5.      Impractical expectations:  Clients are anchored in their position and believe they are entitled to get everything they want.  Their negotiating style is as an “individualist’ and their focus is on maximizing their outcomes with little or no concern for the other persons outcome.



6.      The financial house is out of order:  Parties don’t realize the financial impact of having to support two separate households.  There is an unwillingness to face the harsh reality of the cost of two homes and it’s simply easier not to deal with it.  The numbers do not and will not work.



7.      Manipulation:  One side seeks to control the mediation by taking any authority and power away from the other side as well as from the mediator.

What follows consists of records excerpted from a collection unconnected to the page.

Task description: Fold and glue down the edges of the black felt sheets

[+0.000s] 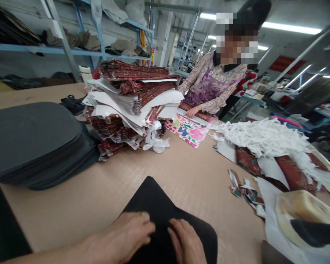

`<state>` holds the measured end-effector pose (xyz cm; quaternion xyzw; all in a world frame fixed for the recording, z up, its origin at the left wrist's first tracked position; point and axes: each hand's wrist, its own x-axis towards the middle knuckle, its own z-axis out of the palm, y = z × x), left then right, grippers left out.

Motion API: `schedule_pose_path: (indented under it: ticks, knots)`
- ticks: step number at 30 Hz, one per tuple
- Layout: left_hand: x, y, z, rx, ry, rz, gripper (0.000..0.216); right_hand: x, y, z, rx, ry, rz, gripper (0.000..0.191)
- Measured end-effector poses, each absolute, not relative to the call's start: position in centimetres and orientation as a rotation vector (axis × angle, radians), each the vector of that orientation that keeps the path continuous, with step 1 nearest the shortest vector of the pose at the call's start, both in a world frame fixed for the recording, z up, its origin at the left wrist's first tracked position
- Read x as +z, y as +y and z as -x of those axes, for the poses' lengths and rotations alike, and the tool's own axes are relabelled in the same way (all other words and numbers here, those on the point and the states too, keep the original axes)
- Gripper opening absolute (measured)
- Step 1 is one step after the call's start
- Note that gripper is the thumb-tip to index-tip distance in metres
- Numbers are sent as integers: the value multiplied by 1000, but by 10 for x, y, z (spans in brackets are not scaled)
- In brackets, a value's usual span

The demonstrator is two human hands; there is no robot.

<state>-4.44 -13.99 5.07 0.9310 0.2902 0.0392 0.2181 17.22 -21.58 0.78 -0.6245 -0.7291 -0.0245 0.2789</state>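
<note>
A black rounded felt piece [154, 198] lies on the tan table [99, 190] right in front of me. My left hand [123, 238] rests on its near left edge, fingers curled against the fabric. My right hand [185, 242] lies flat on the piece beside it, fingers stretched forward. Neither hand lifts anything.
A thick stack of dark grey rounded pads [35, 143] sits at left. A tall pile of red patterned and white sheets [132, 99] stands behind. White strips [261, 137], red cut pieces and a yellowish block [305, 209] lie at right. Another person [217, 84] works across the table on a floral sheet [187, 130].
</note>
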Motion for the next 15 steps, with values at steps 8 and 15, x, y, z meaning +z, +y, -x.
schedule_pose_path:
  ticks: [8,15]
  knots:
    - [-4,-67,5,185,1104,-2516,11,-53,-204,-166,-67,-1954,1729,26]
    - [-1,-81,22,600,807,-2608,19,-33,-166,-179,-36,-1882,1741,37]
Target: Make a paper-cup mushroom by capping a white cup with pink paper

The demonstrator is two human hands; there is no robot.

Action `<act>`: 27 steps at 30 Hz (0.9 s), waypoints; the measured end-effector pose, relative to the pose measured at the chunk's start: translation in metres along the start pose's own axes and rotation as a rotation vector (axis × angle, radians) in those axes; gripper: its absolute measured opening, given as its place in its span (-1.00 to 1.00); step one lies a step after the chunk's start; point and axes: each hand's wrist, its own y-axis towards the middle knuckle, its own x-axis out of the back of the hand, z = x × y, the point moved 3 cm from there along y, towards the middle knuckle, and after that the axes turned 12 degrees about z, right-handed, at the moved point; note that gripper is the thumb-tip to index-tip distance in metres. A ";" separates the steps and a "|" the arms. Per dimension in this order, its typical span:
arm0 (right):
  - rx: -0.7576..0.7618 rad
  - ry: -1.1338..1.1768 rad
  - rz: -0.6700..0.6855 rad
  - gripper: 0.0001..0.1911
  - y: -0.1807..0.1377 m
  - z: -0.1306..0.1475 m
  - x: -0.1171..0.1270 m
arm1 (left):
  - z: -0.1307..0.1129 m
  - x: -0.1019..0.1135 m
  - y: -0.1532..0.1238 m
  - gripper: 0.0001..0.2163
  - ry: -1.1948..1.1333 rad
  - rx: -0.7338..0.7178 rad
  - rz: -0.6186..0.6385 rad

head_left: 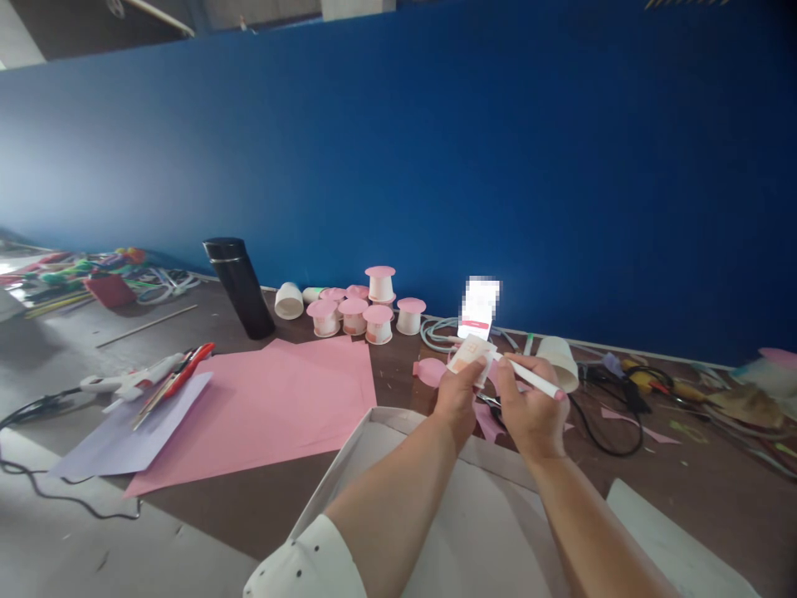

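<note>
My left hand is closed around a small paper cup, held sideways over the table. My right hand grips a white pen with a pink end, its tip touching the cup. Both hands hover above the far edge of a shallow white cardboard box. Pink paper cut-outs lie just beyond the hands. Scissors lie partly hidden between my hands.
Large pink sheet and a lilac sheet lie left. A glue gun and red scissors rest there. Black flask, several pink-topped cups, a lit phone, cables and a blue wall behind.
</note>
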 end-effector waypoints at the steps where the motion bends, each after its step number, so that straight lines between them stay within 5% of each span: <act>1: 0.000 0.001 -0.001 -0.82 0.000 0.000 0.000 | 0.000 0.001 0.000 -0.61 0.005 -0.002 0.000; 27: -0.010 -0.007 -0.008 -0.84 0.000 0.001 0.000 | -0.002 0.000 -0.001 -0.57 -0.019 0.017 0.006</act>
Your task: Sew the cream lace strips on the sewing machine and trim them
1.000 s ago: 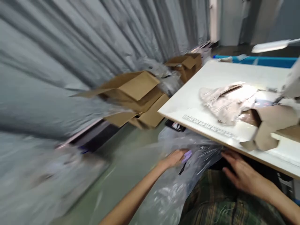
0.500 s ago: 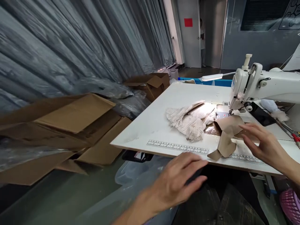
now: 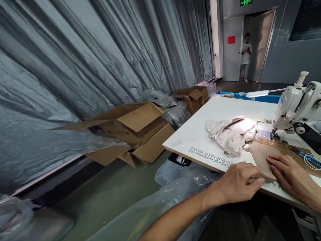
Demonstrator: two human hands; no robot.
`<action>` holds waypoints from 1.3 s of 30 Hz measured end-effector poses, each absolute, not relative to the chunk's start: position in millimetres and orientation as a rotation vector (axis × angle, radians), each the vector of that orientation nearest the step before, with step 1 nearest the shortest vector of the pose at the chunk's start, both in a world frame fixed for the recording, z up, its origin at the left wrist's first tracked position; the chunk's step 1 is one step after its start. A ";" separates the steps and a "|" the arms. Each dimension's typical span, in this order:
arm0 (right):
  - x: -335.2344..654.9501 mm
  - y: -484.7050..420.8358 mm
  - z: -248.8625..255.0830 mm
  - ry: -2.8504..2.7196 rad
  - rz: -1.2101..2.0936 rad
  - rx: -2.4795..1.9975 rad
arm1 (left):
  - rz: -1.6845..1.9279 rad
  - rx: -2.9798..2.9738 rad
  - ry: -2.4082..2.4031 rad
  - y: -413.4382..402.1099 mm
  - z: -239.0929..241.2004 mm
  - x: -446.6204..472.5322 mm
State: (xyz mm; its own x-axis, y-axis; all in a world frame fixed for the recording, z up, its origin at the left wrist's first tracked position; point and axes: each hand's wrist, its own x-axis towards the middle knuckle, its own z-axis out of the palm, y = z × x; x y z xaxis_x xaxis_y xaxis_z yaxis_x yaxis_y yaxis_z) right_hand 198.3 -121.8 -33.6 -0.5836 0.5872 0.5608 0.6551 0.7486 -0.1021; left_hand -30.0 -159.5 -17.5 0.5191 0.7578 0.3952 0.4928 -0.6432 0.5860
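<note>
- Far left, low: a transparent plastic item [image 3: 45, 217], blurred; contents cannot be read.
- Left of the table: a large cardboard box [image 3: 140, 130], flaps spread outward; its interior is hidden by the near flaps.
- Behind that box: clear plastic bags [image 3: 177, 113], heaped and crumpled.
- Under the table's left corner: a black tray [image 3: 175, 159], holding a small white and red item, type unclear.
- Below the tray: a large translucent plastic bag [image 3: 175, 187], hanging beneath the table edge; contents cannot be made out.
- Farther back: a second cardboard box [image 3: 192, 100], flaps open, contents not visible.
- Table [image 3: 185, 130]: white top, printed ruler along the front edge.
- On the table: crumpled off-white lace [image 3: 229, 135], left of the beige piece.
- Left hand [image 3: 242, 182]: fingers closed on the near left edge of the beige piece.
- Beige piece [image 3: 262, 154]: on the table at the front edge, between lace and right hand.
- Right hand [image 3: 291, 174]: apart from the left, fingers resting on the piece's right side; whether it grips cannot be told.
- Sewing machine [image 3: 297, 103]: behind the hands.
- Right edge: blue-handled scissors [image 3: 302, 154], beside a looped white cord [image 3: 312, 162].
</note>
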 end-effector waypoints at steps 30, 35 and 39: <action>319.8 -109.9 13.4 -1.851 -0.182 -2.401 | 0.629 3.158 0.771 -133.7 -15.4 35.6; 309.1 -104.4 12.5 -1.731 -0.228 -2.625 | 0.828 3.087 0.949 -140.8 -37.8 38.9; 299.2 -109.2 18.1 -1.683 -0.268 -2.670 | 0.604 3.099 1.064 -159.1 -36.0 37.1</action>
State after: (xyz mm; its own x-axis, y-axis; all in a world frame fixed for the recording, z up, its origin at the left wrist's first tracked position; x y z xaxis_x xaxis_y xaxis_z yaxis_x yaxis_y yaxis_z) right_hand 299.2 -109.2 18.1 0.4213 0.8978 0.1284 0.8934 -0.4352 0.1118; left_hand 37.1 -159.1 -36.0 0.7327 0.5546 0.3946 0.6232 -0.7797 -0.0613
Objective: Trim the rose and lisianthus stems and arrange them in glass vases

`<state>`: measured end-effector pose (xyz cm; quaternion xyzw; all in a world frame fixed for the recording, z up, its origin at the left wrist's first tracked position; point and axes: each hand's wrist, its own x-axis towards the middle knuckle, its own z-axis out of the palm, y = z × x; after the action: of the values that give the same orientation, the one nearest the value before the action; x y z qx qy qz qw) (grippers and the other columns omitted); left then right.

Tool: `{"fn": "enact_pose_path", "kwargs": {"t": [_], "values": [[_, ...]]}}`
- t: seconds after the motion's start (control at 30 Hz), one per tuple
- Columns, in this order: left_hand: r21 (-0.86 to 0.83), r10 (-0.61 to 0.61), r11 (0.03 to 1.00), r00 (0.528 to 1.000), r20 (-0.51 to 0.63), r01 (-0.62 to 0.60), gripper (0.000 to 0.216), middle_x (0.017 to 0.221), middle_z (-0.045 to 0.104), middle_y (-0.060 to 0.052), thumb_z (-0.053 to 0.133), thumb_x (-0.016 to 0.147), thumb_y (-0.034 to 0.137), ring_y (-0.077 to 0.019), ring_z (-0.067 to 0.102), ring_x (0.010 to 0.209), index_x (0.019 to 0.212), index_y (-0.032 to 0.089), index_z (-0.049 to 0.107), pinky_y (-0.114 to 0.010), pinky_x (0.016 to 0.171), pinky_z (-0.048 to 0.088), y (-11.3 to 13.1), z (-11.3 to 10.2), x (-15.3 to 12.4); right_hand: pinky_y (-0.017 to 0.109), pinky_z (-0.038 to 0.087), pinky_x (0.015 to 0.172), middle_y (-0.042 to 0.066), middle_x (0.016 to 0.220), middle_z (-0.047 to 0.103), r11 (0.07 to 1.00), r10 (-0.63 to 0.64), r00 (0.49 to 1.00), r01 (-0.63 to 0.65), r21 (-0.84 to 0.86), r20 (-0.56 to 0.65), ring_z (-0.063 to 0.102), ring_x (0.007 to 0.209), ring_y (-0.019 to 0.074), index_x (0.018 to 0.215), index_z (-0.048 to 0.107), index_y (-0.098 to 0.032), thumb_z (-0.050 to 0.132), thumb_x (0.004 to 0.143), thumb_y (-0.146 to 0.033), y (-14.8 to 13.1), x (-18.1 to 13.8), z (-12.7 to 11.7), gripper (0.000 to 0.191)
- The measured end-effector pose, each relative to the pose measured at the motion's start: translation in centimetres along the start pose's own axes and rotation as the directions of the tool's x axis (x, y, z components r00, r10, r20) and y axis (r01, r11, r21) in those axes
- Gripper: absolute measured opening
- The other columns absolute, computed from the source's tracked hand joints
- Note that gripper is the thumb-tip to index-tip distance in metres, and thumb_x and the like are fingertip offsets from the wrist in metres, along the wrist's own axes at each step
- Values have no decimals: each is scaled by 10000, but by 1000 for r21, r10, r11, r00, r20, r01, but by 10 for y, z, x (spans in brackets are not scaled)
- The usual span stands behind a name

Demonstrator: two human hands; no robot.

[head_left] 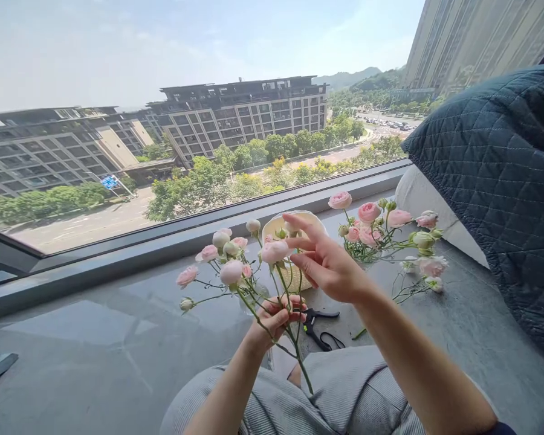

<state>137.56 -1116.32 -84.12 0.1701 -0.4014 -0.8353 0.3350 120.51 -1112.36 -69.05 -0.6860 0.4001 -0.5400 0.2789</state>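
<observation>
My left hand (274, 320) grips the pink spray rose stems (284, 293), tilted. My right hand (326, 263) is open, fingers spread just beside one bloom (274, 251), in front of a cream vessel (294, 222). Black-handled pruning shears (315, 326) lie on the grey sill (95, 326); more cut roses (376, 232) lie to the right.

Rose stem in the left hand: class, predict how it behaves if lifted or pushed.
The rose stem in the left hand is probably light yet stiff: it runs straight below the grip. Its thin side shoots likely bend easily. The open blooms look fragile, with loose petals.
</observation>
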Motion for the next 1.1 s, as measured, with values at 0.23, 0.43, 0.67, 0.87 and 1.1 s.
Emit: {"fn": "enact_pose_path", "kwargs": {"t": [0.23,0.43,0.67,0.87,1.1], "values": [[8,0,1000,1000,-19,0,299,909,656,-74,833,622,331,-209,653,853,657,128,616,-330,718,545,-1,0,-1,219,442,461,-21,852,680,992,-23,997,13,-125,-79,444,460,60,1396,314,-250,549,839,-119,-4,-1,8,618],[-14,12,1000,1000,-5,-12,280,887,639,-59,821,642,314,-187,646,823,659,131,610,-314,707,538,-3,0,-2,231,478,505,-33,811,704,942,-143,968,69,-328,-207,512,475,79,1319,355,-227,542,839,-115,-5,-2,17,527],[6,41,999,997,-62,-41,362,861,598,-63,841,600,364,-193,618,821,638,131,566,-316,679,533,-2,0,-3,225,488,554,-39,756,727,704,-453,842,136,-697,-294,631,566,103,1208,442,-254,467,880,-102,-2,0,20,363],[12,60,998,997,-52,-60,324,890,600,-64,823,623,357,-184,599,829,630,134,589,-317,689,524,-1,-1,-2,255,493,600,-18,801,737,588,-564,743,54,-807,-362,667,642,133,1205,481,-252,483,884,-114,-9,3,9,350],[-10,83,996,994,-69,-84,303,882,608,-64,839,607,329,-183,616,830,630,127,614,-318,695,538,4,-1,-1,273,497,719,40,835,716,637,-447,771,-81,-766,-454,644,731,157,986,627,-204,500,888,-162,50,25,-6,166]]}}
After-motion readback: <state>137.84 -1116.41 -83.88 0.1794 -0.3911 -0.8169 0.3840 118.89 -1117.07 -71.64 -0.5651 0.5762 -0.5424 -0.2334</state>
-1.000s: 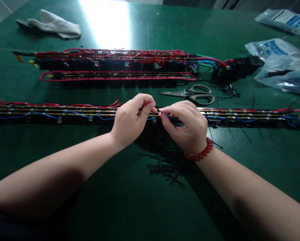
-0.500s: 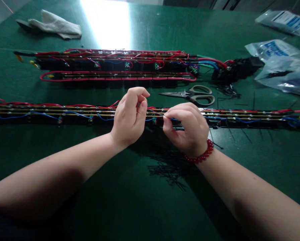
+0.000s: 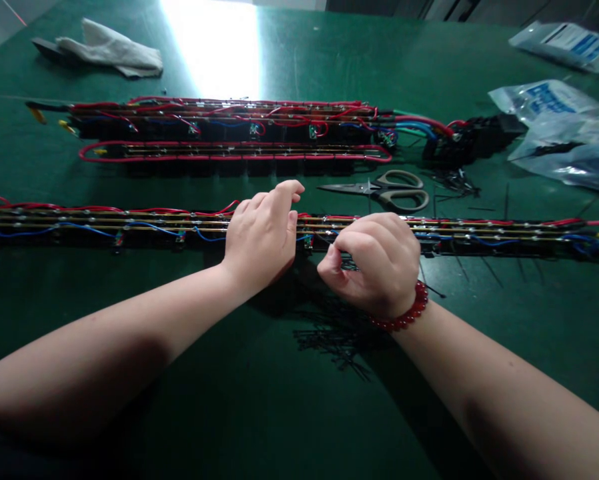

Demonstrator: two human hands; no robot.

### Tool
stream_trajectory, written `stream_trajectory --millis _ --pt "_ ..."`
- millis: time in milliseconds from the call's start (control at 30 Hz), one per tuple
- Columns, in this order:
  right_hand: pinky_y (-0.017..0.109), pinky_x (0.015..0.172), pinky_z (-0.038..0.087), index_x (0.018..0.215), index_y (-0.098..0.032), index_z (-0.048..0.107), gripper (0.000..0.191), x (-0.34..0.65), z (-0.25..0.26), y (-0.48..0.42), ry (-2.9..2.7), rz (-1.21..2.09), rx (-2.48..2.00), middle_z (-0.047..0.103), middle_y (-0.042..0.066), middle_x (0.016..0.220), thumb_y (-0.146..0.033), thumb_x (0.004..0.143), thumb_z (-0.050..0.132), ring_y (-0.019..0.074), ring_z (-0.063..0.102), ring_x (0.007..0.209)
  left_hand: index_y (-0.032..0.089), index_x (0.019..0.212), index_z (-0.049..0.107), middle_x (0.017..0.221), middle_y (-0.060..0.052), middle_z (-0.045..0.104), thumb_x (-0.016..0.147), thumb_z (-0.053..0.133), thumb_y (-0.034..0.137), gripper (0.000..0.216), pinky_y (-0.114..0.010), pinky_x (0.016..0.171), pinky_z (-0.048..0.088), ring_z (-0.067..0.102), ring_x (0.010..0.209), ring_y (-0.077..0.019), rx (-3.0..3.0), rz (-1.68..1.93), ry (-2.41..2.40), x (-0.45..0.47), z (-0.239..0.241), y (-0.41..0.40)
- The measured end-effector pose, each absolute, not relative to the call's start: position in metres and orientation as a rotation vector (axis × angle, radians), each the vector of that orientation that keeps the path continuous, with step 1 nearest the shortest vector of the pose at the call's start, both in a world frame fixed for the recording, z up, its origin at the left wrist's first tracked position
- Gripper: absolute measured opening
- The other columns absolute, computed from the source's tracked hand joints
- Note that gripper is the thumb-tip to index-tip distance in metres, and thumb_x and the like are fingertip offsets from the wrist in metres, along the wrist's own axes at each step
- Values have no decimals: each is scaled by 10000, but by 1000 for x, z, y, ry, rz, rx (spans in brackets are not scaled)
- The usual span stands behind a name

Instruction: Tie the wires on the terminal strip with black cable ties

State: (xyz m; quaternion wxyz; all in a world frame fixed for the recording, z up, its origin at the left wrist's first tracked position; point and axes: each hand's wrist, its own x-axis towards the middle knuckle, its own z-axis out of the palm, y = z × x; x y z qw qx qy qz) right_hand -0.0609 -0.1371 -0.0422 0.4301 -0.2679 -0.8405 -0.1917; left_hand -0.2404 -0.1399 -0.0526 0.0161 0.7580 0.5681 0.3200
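Observation:
A long wired strip [image 3: 149,223] with brass rails, red and blue wires and small green boards lies across the bench. My left hand [image 3: 262,233] rests over its middle, fingers loosely stretched forward and thumb apart; its palm side is hidden. Just to the right, my right hand [image 3: 374,267], with a red bead bracelet [image 3: 402,313] at the wrist, pinches the end of a thin black cable tie [image 3: 323,238] at the strip's near edge. Between the two hands a small green board [image 3: 308,241] shows. Below them lies a pile of black cable ties [image 3: 329,340].
Scissors [image 3: 379,189] lie just beyond the strip. Farther back are a shorter wired assembly [image 3: 219,119] and a red-wire loop piece [image 3: 229,159]. A pale cloth [image 3: 114,50] is at the back left, plastic bags [image 3: 554,143] at the right, all on the green bench [image 3: 229,413].
My right hand has drawn slightly down toward me, its fingers curling tighter around the tie's end. My left hand's fingers have straightened and flattened over the strip.

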Motion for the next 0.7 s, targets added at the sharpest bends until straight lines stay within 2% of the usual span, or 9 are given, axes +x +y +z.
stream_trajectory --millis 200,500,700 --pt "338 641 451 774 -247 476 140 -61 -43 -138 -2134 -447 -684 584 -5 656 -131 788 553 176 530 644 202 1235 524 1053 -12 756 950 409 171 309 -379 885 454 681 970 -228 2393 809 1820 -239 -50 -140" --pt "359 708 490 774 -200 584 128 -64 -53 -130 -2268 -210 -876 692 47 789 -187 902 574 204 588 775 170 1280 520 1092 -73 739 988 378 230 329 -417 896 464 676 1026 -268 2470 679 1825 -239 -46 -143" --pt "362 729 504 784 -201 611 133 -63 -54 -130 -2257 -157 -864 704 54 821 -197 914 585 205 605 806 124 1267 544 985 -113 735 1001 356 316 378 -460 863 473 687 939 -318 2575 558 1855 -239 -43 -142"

8.      Draft breakdown: While writing the agreement the other side continues to request too many small, insignificant, and meaningless changes.  This causes multiple versions of virtually the same document to be drafted over and over again resulting in needless additional expense in time and money. 



9.      Attorney fees:  Depending on when this issue is raised, fees not addressed at the right time almost always have a significant effect on whether or not the deal will get done.



10.  Cold feet:  The deal is done, everyone is ready to sign, and at the last moment one of the parties decides that they need to “think about it.” 



Avoiding these issues will help parties find a smoother path towards reaching their goal of a full and comprehensive agreement.  It is always important to consider when and how items should be raised in mediation, and eliminating as many of the obstacles as possible increases the possibility of a successful outcome.